Records from a collection
+ + + + + + +
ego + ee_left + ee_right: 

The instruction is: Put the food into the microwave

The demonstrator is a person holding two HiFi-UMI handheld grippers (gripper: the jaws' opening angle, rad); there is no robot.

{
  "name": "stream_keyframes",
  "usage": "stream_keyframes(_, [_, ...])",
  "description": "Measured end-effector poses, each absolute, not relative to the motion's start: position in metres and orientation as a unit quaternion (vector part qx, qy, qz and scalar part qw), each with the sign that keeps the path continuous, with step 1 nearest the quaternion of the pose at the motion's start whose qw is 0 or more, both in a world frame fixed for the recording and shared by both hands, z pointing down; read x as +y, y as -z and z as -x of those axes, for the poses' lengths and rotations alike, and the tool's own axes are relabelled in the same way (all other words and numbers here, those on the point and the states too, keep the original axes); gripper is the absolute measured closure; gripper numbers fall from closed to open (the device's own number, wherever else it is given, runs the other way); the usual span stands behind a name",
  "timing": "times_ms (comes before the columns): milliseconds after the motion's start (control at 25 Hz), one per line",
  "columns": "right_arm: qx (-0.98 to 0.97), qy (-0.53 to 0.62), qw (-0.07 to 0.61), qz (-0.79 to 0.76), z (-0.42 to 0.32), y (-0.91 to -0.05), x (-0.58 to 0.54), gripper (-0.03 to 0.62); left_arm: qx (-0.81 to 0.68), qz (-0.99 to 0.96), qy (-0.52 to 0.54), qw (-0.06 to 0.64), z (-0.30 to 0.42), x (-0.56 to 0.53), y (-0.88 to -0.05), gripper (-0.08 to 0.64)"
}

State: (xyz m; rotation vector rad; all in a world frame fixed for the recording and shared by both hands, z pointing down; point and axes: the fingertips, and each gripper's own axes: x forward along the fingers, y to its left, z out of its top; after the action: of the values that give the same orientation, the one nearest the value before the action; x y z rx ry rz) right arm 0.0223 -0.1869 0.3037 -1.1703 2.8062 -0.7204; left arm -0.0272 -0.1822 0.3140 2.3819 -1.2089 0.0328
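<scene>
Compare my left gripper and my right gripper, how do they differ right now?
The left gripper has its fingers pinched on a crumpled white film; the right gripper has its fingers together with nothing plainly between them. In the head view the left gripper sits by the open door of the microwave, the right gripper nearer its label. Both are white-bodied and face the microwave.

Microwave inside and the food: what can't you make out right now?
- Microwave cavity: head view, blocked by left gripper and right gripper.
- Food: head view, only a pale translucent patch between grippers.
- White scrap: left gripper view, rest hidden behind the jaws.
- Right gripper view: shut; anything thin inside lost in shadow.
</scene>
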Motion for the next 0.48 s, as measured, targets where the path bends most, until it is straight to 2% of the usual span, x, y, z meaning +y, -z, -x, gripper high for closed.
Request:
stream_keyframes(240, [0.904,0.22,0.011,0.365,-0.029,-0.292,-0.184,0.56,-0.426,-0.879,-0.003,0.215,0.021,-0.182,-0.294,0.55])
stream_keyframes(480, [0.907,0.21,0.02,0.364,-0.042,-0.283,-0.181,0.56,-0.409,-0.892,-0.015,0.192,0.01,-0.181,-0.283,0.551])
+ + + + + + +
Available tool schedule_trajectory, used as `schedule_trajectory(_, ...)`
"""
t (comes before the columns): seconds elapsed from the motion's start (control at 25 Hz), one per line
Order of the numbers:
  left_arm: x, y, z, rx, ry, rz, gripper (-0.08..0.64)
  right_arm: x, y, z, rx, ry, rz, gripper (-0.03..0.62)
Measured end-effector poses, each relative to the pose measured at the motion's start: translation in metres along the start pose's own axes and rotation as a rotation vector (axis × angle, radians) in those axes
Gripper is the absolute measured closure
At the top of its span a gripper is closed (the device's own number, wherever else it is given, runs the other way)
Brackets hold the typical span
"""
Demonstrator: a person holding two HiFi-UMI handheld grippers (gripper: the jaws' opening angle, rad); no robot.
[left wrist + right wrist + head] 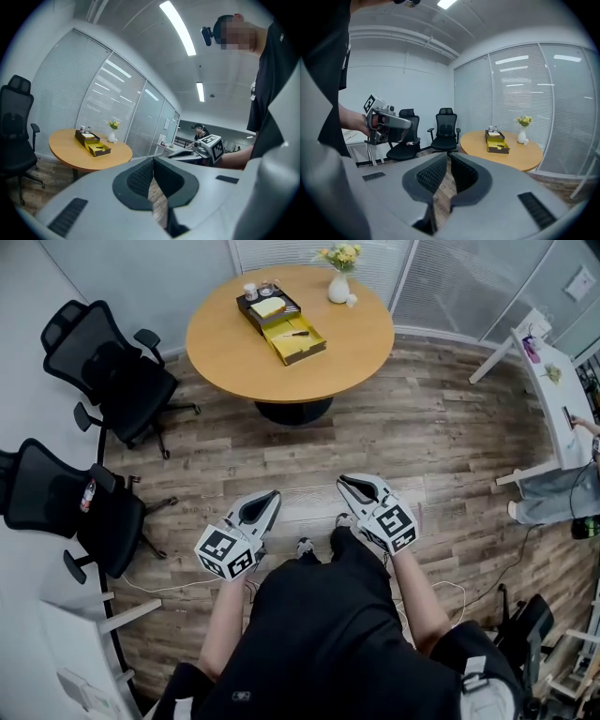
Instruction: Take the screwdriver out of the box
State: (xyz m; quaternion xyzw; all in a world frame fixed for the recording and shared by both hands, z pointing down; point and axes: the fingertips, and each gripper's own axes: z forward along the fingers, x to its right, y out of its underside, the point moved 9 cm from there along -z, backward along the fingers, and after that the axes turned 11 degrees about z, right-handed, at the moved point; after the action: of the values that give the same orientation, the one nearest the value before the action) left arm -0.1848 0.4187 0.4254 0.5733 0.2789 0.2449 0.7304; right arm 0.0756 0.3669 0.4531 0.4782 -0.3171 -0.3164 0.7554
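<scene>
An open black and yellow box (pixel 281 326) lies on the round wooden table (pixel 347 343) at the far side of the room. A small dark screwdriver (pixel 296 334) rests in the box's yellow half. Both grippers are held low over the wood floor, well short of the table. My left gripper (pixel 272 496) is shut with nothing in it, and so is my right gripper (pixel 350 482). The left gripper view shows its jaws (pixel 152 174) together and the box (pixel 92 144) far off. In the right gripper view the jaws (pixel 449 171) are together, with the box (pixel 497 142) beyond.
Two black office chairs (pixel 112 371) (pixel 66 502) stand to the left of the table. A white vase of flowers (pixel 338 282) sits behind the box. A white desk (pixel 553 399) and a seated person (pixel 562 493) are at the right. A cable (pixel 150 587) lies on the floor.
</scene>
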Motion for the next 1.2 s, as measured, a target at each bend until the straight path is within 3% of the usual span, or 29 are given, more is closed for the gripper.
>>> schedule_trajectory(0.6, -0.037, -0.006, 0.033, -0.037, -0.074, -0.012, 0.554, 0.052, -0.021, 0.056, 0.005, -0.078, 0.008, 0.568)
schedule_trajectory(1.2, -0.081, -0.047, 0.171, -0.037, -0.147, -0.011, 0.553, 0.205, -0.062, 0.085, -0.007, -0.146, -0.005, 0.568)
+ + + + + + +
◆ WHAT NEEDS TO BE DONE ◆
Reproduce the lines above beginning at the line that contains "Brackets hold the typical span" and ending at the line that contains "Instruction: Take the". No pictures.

◆ SOLUTION BELOW ◆
Brackets hold the typical span
"""
Demonstrator: a person holding two HiFi-UMI handheld grippers (gripper: the jaws' opening angle, rad); no robot.
[left wrist + right wrist + head] 
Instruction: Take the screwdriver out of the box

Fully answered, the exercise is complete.